If the estate does not hire an attorney, the executor alone is responsible for navigating probate, which means the executor will need to become familiar with estate law and tax law. An executor should be someone who is responsible, honest, and capable of handling financial matters, and must be someone your loved one and her family respect and trust.  For large and varied estates, hiring an attorney to assist the executor is strongly recommended.  In some cases, an institution like a bank or a foundation may be assigned as executor.
 
Preparing and Executing a Will
 
It’s best to make a printed will, rather than a handwritten or oral one. If you and your loved one do not plan to consult with an attorney, many books and websites provide a range of forms that you can use as guidelines. See our resources for suggestions.  States have different requirements about how a will should be executed. Usually, a notarized signature and the signature of two witnesses are needed.  It’s best not to use witnesses who are named beneficiaries in the will.
 
About Probate
 
Probate is the legal process that oversees settlement of an estate. The costs of probate are paid for by the estate. The executor is in charge of the process, which is court-supervised. During the probate process, the executor and the court take care of the following.
  • Authenticating the will and the executor appointment.
  • Gathering all the estate’s assets for distribution. The executor may reconfigure some assets (for example, sell securities or property) to pay the estate’s creditors and taxes.
  • Paying all creditors’ timely claims on the estate, in a particular order determined by state law. This includes, but is not limited to, outstanding medical bills, estate and income taxes, secured debt (mortgages, cars, etc.) and unsecured debt (credit cards, personal loans, etc.).
  • Cutting off claims of creditors who have not made timely claims. “Timely” means during the probate period, which varies by state, but is usually around 120 days.

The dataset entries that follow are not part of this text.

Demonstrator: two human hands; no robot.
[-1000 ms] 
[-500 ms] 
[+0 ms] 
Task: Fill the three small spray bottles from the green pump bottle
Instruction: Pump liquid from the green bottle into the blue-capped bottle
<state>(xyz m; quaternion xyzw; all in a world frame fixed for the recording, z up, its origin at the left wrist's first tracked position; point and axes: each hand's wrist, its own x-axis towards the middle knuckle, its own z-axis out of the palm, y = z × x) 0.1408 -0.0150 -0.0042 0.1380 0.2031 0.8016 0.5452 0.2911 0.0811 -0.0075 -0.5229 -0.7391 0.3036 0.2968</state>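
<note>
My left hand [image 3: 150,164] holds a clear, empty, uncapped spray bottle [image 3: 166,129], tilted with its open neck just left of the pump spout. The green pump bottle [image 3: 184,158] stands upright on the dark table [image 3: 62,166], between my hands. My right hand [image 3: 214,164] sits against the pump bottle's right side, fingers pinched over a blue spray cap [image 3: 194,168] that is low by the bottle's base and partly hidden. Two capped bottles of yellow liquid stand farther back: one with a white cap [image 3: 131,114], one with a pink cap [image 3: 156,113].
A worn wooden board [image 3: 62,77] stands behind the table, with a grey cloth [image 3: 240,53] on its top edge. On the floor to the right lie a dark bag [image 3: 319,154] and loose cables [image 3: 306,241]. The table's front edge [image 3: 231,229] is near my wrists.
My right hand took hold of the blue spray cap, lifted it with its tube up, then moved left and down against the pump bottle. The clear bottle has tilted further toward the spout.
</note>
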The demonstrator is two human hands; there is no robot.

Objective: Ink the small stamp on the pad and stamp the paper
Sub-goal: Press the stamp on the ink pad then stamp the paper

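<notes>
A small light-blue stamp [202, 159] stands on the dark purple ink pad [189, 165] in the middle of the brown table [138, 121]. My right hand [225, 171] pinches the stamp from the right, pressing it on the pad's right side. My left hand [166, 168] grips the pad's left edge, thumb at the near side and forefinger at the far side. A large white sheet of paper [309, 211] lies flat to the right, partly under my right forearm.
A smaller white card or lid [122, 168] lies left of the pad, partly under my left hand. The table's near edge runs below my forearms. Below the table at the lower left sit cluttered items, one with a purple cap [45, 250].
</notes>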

Estate taxes, which take up to nine months to be assessed, are an exception.
  • Making sure all the provisions in the will are legal, and making adjustments when they are not (for example, if the state has laws requiring a certain percentage of assets to go to a spouse).
  • Distributing assets to beneficiaries as specified in the will.
Should You Avoid Probate?
 
The procedures vary from state to state, and some states--California, for example--are notorious for their cumbersome and expensive probate processes.  In these states (and for other reasons), a living trust, which bypasses probate, is often considered as an alternative to a will.  There are pros and cons to each.
 

 



Trusts

A trust is another way to describe the inheritance of assets. Every trust has the following components.

 

  •  A settlor or grantor, who is the person who owns the property being placed in trust.
  • A trustee, who manages the property held in trust according to the provisions of the trust declaration or statement. (The settlor can also be the trustee, at least while the settlor is alive.)
  • The beneficiaries, who receive the benefits of the trust. The settlor can also be a beneficiary.
  • The assets, which are the properties transferred to the trust.

Depending on what kind of trust it is, it may take the place of a will or be established by a will upon the settlor’s death.  Unlike a will, a trust does not go through probate, and is therefore popular in states where the probate process is complicated and expensive. 


Types of Trusts
 
There are two main kinds of trust. Either one may provide for property management, assistance to the settlor in the event of physical or mental incapacity, and disposition of property after the death of the settlor.
  1. A living trust is created during someone’s lifetime. It has a trustee who is serving now, and generally owns property that has been transferred into the trust’s name. The trustee can be the same person as the settlor, until the person’s incapacitation, in which case the trust management passes to a successor trustee (e.g., a spouse or child). Upon the settlor’s death, the trustee distributes some or all of the property to beneficiaries and/or continues to manage some or all of it for the benefit of the beneficiaries. A living trust replaces a will.
  2. A trust created by a will is called a testamentary trust.  The provisions for property held in this kind of trust are given in the settlor’s will. The rest of the trust operates the same way a living trust does upon the settlor’s death.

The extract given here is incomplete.